When Fighting Fake Websites Means Exposing Real People

Imagine registering a small blog, a nonprofit's donation page, or a side business website, and discovering that your home address and phone number are now one search away from anyone who wants them — not because you did anything wrong, but because a court thousands of miles away decided that hiding that information makes fraud too easy. That is roughly the situation domain registrars say they now face because of a ruling from the Delhi High Court, and it is why GoDaddy, Namecheap, and other companies that sell website addresses for a living are pushing back hard.

A person reviewing a domain registration screen and privacy settings, illustrating domain privacy in cybersecurity

The case sits at an uncomfortable intersection: courts trying to stop scammers from impersonating trusted brands, and an internet-wide system that was built to let anyone own a website without broadcasting their personal life to strangers. Untangling how those two goals collided says a lot about what "anti-fraud policy" actually costs — and who pays it.

The Problem the Court Was Trying to Solve

India’s internet population has grown enormously in a short window, and that growth has brought a wave of newly connected users who are easy targets for scams built on convincing-looking websites. Fraudsters routinely register domains that mimic real companies — a practice known as typosquatting, which relies on misspelled or look-alike web addresses to trick people who don’t look closely at a URL. India’s National Technical Research Organization reported identifying more than 1,100 phishing domains in just the first quarter of 2025, and the specific case behind this ruling, Dabur India v. Ashok Kumar, arose after more than 1,100 domains were found impersonating brands like Tata Sky, Amul, Bajaj Finance, Meesho, and ITC to sell fake franchises and jobs.

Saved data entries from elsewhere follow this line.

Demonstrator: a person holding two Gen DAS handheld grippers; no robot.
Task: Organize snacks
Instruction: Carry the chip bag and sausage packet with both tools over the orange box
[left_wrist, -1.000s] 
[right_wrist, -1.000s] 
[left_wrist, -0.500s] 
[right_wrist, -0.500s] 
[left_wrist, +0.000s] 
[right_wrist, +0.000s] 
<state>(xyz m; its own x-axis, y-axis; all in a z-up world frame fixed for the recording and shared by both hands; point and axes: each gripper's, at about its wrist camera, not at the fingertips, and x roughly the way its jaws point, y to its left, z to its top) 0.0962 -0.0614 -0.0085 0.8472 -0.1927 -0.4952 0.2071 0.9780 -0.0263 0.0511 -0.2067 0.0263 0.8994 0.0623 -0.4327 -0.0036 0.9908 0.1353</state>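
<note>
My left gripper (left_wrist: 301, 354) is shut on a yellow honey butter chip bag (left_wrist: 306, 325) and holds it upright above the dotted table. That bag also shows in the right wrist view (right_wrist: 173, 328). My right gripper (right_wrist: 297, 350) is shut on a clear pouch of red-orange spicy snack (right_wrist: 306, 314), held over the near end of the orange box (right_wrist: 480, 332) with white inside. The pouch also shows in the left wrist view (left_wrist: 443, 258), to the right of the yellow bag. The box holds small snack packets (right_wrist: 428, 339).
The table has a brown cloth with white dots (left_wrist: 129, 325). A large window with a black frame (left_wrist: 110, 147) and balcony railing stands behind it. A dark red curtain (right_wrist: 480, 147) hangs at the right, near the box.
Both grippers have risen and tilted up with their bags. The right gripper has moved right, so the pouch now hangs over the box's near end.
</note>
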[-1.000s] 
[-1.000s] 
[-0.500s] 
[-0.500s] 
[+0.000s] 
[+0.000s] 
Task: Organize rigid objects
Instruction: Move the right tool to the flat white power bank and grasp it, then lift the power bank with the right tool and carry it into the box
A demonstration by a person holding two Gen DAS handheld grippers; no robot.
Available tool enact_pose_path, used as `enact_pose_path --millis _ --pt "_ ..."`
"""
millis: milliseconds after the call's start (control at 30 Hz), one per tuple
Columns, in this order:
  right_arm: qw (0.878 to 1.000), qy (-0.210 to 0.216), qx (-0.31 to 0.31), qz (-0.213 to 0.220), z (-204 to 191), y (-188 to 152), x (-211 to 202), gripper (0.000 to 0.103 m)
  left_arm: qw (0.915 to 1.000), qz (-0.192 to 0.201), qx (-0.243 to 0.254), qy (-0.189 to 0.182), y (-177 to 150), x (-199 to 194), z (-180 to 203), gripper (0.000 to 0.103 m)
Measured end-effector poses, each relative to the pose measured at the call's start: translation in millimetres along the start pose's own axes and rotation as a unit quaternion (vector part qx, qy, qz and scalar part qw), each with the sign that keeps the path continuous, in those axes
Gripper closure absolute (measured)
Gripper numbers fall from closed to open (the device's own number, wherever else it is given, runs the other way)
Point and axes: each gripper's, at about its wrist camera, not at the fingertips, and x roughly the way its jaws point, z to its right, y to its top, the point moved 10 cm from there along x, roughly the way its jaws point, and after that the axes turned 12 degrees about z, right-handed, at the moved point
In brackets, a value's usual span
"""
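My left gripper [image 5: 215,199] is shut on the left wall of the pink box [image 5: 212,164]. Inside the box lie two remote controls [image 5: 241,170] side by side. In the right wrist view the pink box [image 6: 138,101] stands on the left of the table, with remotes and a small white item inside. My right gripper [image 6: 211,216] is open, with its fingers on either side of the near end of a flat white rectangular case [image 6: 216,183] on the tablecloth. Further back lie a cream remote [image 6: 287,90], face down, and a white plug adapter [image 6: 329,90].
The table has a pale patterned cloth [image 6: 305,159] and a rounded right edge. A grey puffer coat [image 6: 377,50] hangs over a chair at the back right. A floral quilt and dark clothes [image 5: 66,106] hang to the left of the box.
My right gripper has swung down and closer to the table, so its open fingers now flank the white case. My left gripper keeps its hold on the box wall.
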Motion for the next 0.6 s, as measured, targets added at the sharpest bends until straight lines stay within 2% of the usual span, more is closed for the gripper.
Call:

In December, Justice Prathiba M. Singh of the Delhi High Court responded with a sweeping set of directions to domain registrars. Among 14 requirements, three are now at the center of an appeal: registrars must run electronic identity verification (e-KYC) on every domain buyer, they must stop offering registrant-privacy masking as the automatic default, and they must hand over a registrant’s details within 72 hours if a court, law enforcement agency, or "rights holder" asks.

How Domain Privacy Normally Works

To see why registrars are alarmed, it helps to understand what’s being changed. Every domain has an entry in WHOIS, a public lookup system that has long let anyone check who registered a given web address. Because that record traditionally included a real name, address, phone number, and email, most registrars started offering domain privacy services — a proxy layer that swaps a registrant’s real contact details for masked, registrar-owned information. For years this has been offered as a free or low-cost default, not a special favor: it’s simply treated as a baseline protection, the way an unlisted phone number once was.

The Delhi High Court’s order flips that default. Privacy becomes something a buyer has to actively request and, per the ruling as reported, potentially pay for. As one legal analysis of the judgment put it, this shifts consent "from a function of individuality" to "one of monetary means" — in plain terms, privacy stops being a right you have unless you object, and becomes a privilege you can afford.

The following comparison captures what actually shifts in practice:

Rule design Who is checked/exposed Fraud-fighting logic Privacy cost
Privacy-by-default (status quo) Registrant identity hidden unless waived Relies on takedown requests, trademark suits, blocklists Low — ordinary users stay unlisted
Privacy opt-in / paid add-on Registrant exposed unless they pay/opt in Makes bulk lookups of any domain owner trivial Higher — cost becomes a privacy gatekeeper
Mandatory e-KYC at registration All buyers identity-checked upfront Deters anonymous mass registration of scam domains Moderate — data collected but not necessarily public
72-hour disclosure to "legitimate interest" requesters Anyone framed as a rights holder or authority Speeds enforcement against confirmed fraud Depends entirely on who qualifies as "legitimate"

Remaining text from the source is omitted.